Information coming out of 'Adidas' would suggest that they have neglected to maintain a front of mind strategy when it comes driving sales?
Brand building is the sexy part of any paid media strategy, but Adidas have also been looking at a econometric model in order to better understand 'attribution'.
Welcome to the world of digital advertising along with the nightmare of fraud and real time attribution that many online companies have been wrestling with since the tsunami of ad platforms arrived with 'programmatic mindset that not only made agency lands life easier and more lucrative, yet also has proven to be their undoing.
The sports brand’s global media director, Simon Peel, explains that four years ago the company didn’t have any econometrics, its attribution modelling was based on last-click and it didn’t do any brand tracking.

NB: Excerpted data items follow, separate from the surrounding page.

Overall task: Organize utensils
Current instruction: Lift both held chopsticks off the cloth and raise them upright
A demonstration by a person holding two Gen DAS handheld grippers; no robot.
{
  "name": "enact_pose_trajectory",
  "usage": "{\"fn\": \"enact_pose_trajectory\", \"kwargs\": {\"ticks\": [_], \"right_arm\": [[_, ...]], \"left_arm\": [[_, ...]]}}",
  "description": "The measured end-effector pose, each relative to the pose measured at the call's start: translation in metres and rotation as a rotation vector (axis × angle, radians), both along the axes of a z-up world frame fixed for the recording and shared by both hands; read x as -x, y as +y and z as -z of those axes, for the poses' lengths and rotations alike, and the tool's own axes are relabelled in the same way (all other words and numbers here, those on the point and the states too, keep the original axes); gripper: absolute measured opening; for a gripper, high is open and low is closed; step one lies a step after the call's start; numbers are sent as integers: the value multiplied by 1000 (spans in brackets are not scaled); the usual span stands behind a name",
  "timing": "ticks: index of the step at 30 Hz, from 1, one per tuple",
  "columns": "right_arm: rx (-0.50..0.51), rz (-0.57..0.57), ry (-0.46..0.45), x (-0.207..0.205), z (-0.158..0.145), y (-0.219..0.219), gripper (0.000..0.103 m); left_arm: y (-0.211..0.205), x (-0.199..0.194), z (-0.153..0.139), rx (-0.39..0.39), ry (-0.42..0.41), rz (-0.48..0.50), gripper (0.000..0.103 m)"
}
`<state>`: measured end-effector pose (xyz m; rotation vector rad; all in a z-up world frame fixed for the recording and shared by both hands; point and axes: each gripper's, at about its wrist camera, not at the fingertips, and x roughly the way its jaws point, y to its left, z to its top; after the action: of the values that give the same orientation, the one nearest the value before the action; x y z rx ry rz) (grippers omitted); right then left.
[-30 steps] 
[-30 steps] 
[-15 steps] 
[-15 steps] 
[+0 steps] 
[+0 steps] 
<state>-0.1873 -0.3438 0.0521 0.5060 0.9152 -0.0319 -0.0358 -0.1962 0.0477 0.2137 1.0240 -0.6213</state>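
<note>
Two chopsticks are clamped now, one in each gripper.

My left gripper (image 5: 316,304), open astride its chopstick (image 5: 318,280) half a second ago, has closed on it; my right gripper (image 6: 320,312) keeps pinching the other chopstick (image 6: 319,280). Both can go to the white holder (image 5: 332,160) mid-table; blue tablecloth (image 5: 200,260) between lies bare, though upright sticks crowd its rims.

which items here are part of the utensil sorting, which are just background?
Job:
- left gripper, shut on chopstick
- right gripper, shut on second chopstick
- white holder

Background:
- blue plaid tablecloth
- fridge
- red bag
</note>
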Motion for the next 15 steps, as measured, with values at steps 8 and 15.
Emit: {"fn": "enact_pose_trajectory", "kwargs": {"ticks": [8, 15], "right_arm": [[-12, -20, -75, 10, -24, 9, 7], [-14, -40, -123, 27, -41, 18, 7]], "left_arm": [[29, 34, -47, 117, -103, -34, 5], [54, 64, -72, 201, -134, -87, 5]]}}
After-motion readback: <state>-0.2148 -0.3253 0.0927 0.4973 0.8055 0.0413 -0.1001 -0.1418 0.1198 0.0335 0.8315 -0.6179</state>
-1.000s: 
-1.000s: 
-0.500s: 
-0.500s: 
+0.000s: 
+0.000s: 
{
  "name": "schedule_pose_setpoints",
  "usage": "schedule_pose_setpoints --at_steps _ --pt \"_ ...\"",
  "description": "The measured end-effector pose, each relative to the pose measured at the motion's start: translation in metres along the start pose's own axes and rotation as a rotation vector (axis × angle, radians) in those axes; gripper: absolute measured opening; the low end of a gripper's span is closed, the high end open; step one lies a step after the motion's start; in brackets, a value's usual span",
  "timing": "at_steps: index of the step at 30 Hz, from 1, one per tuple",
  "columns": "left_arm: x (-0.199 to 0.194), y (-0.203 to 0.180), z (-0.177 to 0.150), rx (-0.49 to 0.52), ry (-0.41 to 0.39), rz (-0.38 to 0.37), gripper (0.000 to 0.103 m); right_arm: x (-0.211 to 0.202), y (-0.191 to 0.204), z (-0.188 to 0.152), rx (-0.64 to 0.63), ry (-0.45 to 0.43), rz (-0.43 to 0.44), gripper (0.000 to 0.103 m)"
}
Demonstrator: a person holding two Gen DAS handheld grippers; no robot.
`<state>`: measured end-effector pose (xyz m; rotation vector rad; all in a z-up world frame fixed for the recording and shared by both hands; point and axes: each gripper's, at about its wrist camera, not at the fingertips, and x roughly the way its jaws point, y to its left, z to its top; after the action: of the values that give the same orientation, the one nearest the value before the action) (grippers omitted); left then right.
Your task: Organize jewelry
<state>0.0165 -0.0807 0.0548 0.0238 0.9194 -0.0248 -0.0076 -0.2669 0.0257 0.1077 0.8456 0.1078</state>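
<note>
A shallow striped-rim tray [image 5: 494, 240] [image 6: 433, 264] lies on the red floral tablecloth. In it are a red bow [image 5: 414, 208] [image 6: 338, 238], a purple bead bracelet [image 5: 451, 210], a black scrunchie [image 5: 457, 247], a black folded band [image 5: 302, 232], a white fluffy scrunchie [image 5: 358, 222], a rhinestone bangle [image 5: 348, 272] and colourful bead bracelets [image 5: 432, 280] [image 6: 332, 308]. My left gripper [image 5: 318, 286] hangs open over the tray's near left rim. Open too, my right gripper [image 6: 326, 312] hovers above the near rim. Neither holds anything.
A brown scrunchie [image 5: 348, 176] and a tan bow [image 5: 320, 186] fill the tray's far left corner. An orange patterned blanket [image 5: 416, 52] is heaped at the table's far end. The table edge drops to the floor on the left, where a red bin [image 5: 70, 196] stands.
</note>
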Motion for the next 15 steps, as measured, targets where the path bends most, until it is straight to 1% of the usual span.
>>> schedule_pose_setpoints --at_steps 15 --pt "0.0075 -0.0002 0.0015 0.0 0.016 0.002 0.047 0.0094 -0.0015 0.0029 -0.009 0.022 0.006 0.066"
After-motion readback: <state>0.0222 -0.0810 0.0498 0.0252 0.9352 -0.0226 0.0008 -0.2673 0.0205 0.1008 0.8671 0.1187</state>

It also focused on efficiency over effectiveness, leading it to look at specific KPIs and how to reduce their cost rather than what was in the best interests of its brands.

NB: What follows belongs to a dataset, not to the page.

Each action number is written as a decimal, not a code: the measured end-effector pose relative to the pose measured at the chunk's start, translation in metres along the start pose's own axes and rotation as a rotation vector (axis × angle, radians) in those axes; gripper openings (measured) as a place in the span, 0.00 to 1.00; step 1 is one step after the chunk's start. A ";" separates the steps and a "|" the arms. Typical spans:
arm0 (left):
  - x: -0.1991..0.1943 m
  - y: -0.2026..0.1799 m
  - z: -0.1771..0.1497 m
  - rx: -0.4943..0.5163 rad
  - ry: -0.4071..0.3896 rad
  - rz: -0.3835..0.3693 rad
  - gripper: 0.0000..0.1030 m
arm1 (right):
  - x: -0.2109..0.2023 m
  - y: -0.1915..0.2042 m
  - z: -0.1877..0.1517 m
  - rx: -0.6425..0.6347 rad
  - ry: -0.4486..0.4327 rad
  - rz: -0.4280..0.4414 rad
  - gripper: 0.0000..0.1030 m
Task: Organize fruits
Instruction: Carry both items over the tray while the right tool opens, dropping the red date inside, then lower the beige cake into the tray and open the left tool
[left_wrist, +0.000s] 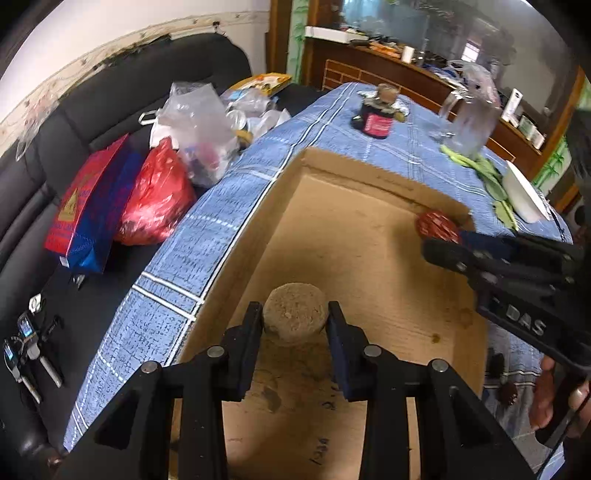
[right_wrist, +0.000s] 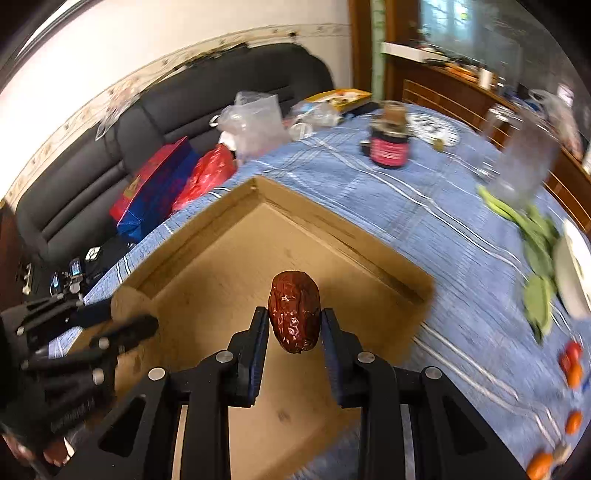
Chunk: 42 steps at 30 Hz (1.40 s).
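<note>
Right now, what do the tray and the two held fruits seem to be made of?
Tray: plain brown cardboard, matte, stained floor, raw folded edges.
Fruit in left gripper: tan, rough, matte skin; possibly a longan.
Fruit in right gripper: dried red date, wrinkled, slightly glossy skin.

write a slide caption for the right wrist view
Right gripper holds a wrinkled red date above the open cardboard box.

Fruits at the cardboard tray

A round tan kiwi (left_wrist: 295, 319) hangs above the tray (left_wrist: 354, 229) floor; a wrinkled dark-red date (right_wrist: 294, 316) stands upright over it; small orange fruits (right_wrist: 574, 422) lie on the bench at 4 o'clock.
</note>
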<state>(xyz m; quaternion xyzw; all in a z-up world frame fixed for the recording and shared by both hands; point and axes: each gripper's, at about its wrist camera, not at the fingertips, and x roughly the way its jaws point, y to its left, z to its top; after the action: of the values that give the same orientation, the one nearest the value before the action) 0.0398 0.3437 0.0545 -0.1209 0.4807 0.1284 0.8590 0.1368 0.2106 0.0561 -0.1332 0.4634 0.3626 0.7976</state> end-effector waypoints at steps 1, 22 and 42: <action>0.005 0.003 -0.001 -0.010 0.009 0.003 0.33 | 0.008 0.004 0.004 -0.016 0.009 0.014 0.30; 0.040 0.011 0.011 -0.051 0.038 0.041 0.33 | 0.072 -0.002 0.037 -0.055 0.100 0.026 0.30; 0.005 -0.001 -0.010 -0.030 0.023 0.090 0.52 | 0.010 -0.010 0.006 -0.024 0.054 -0.013 0.39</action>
<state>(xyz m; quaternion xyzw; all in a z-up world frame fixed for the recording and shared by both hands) 0.0345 0.3396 0.0454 -0.1136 0.4935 0.1728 0.8448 0.1503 0.2116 0.0492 -0.1553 0.4794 0.3590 0.7856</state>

The whole area around digital paid advertising continues to come under greater scrutiny, particularly in relation to that 'last click' attribution model adopted by most ad tech platforms and agencies.
From research (link here) that's just been released it seems that there is sufficient rationale to support the theory that most sales would have been made without those digital intrusions.
The research suggest we've been in a 'Dot.com bubble' for some time, and that bubble is digital advertising.
It thought that football advertising would drive football sales but found in reality that all advertising drove general Adidas sales.